Jesse Griffiths of Bretton Woods Projects, a coalition that monitors the multilateral financial institutions, says since 2008 the Bank’s governors have repeatedly promised a fair, merit-based and transparent selection process for the president. It is time for them to deliver on that promise.
The Bank’s own Development Committee, a key decision-making body, has been demanding the same for the past four years. In 2008 it said, “There is considerable agreement on the importance of a selection process for the president of the Bank that is merit-based and transparent, with nominations open to all board members and transparent board consideration of all candidates.” It reiterated the reform proposal on two occasions in 2010. It even clarified there was no need for any change in the Bank’s charter to adopt the reform. After all, there is no binding clause on selecting an American as president.
“World Bank should be a place to solve big problems, not a place that is just a source of contracts or an arm of the US diplomacy,” Sachs says.
Under pressure from emerging economies the Bank has already been changing its structure and voting share, though hesitantly. Its business character has undergone changes, triggering in-house churning.

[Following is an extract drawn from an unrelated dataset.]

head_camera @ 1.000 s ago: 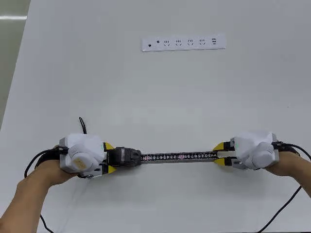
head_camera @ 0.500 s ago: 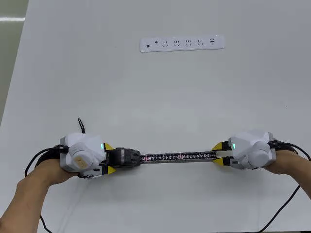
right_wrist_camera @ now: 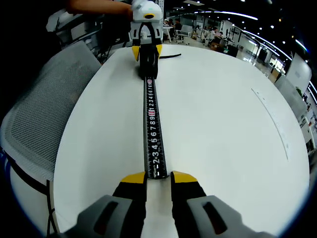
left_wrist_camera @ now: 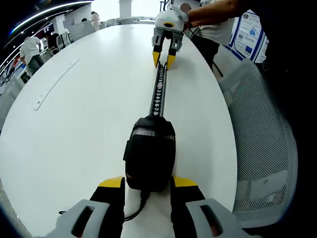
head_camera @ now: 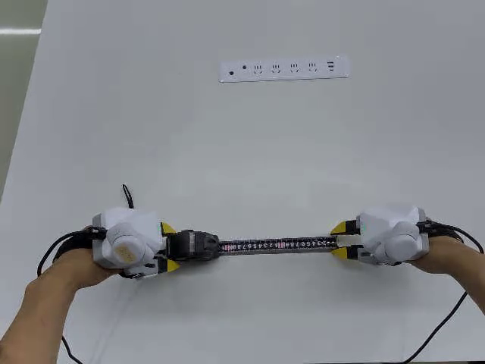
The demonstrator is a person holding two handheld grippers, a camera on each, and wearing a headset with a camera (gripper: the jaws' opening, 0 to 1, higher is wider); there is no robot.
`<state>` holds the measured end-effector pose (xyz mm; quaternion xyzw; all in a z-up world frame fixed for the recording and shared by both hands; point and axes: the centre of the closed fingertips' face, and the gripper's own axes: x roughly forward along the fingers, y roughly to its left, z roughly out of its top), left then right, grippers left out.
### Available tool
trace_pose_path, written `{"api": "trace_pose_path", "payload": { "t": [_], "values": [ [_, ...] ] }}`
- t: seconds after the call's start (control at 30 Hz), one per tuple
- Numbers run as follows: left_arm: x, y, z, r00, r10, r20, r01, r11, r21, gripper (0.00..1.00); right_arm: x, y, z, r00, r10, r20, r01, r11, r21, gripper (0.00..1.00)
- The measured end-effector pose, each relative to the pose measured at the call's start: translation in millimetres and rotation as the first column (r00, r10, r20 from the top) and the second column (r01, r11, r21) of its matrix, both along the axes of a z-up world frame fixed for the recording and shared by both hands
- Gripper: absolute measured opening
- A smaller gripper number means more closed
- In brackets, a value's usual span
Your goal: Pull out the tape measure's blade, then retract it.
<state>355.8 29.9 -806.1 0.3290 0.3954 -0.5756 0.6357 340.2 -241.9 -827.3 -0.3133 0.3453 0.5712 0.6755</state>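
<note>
White desk [head_camera: 227,152], wide and mostly bare, w/ a power strip [head_camera: 284,67] at the far side, well apart from the work. Near the front edge the L gripper [head_camera: 170,246] has its fingers closed around the case [head_camera: 193,246], which sits on the desk. The R gripper [head_camera: 339,240] faces it, fingers narrow, pinched on the tip of the blade [head_camera: 276,245]. Progress, as I judge it: pull-out is done or nearly so, since a fair stretch of blade spans btw the two grippers. Retract is not yet done; R would need to bring the tip back toward the case while L holds it steady. Case is chunky, black/dark grey. Blade runs straight and low over the desk, black w/ light numerals and a few red marks, no kink or twist seen. Lock set or not: can't tell.
</note>
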Motion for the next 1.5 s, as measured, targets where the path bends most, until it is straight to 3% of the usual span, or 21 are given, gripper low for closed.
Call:
{"api": "trace_pose_path", "payload": {
  "t": [0.33, 0.73, 1.0, 1.17, 1.3, 1.4, 1.43, 1.5],
  "values": [
    [-4.6, 7.0, 1.5, 0.998, 0.056, -0.007, -0.056, 0.998, -0.023, 0.46, 0.4, -4.5, 3.1, 0.999, -0.048, 0.003, 0.048, 0.999, 0.010, 0.29],
    [-12.0, 3.9, 8.2, 0.985, 0.173, -0.017, -0.174, 0.978, -0.113, 0.67, -11.0, -11.5, 9.8, 0.988, -0.156, -0.018, 0.157, 0.986, 0.051, 0.51],
    [-20.9, 3.9, 13.4, 0.966, 0.259, -0.012, -0.257, 0.949, -0.181, 0.80, -20.9, -11.7, 16.0, 0.972, -0.232, -0.020, 0.233, 0.968, 0.095, 0.63],
    [-25.4, 3.5, 18.5, 0.947, 0.322, -0.005, -0.315, 0.923, -0.220, 0.87, -27.6, -9.7, 19.4, 0.957, -0.288, -0.029, 0.289, 0.950, 0.122, 0.72],
    [-25.7, 3.7, 19.0, 0.944, 0.329, -0.001, -0.320, 0.920, -0.225, 0.91, -28.6, -9.3, 20.0, 0.956, -0.293, -0.028, 0.295, 0.947, 0.127, 0.76],
    [-27.7, 3.4, 21.9, 0.933, 0.361, 0.012, -0.347, 0.904, -0.249, 0.93, -32.0, -7.4, 22.3, 0.945, -0.326, -0.031, 0.327, 0.934, 0.147, 0.80],
    [-32.7, -0.9, 28.2, 0.914, 0.406, 0.019, -0.383, 0.877, -0.291, 0.93, -37.5, -4.5, 25.4, 0.932, -0.362, -0.023, 0.360, 0.916, 0.176, 0.81],
    [-36.3, -1.8, 27.9, 0.907, 0.420, 0.021, -0.395, 0.868, -0.300, 0.93, -40.7, -3.4, 28.0, 0.926, -0.377, -0.022, 0.375, 0.908, 0.186, 0.82]
  ]
}}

In countries like India, China and Brazil the Bank has long been overtaken by private capital flows as the main source of finance (see ‘World Bank gets jittery’, Down To Earth, July 1-15, 2011). India and China are fast emerging as the largest financiers in Africa, making the Bank almost irrelevant.
In April 2010 in a significant change, India, China and Brazil got 4.59 per cent more voting shares. The initiative was taken by the Bank’s Development Committee. As a result, India’s voting power in the Bank increased from 2.77 per cent to 2.91 per cent and that of China increased from 2.77 per cent to 4.42 per cent.
The campaign of developing countries to contest developed countries’ monopoly is not limited to the World Bank. Last year, IMF for the first time witnessed a challenge to European monopoly over selection of its managing director. Mexico nominated a candidate. India supported it.
But the historic attempt to bring about a reform in the World Bank’s presidential election may not turn out to be a lasting one. Given the decisive voting share, US nominee Jim Yong Kim has high probability to win.
“Unfortunately it seems as if the US is tied to an outdated notion of its national interest,” says Griffiths. Instead of pushing for merit-based processes for the heads of all international organisations, it seems determined to hold onto its outdated privileges, he adds. This is clear from the fact that the US did not support Sachs despite 27 Democrat members of the House of Representatives writing to President Barack Obama to nominate him.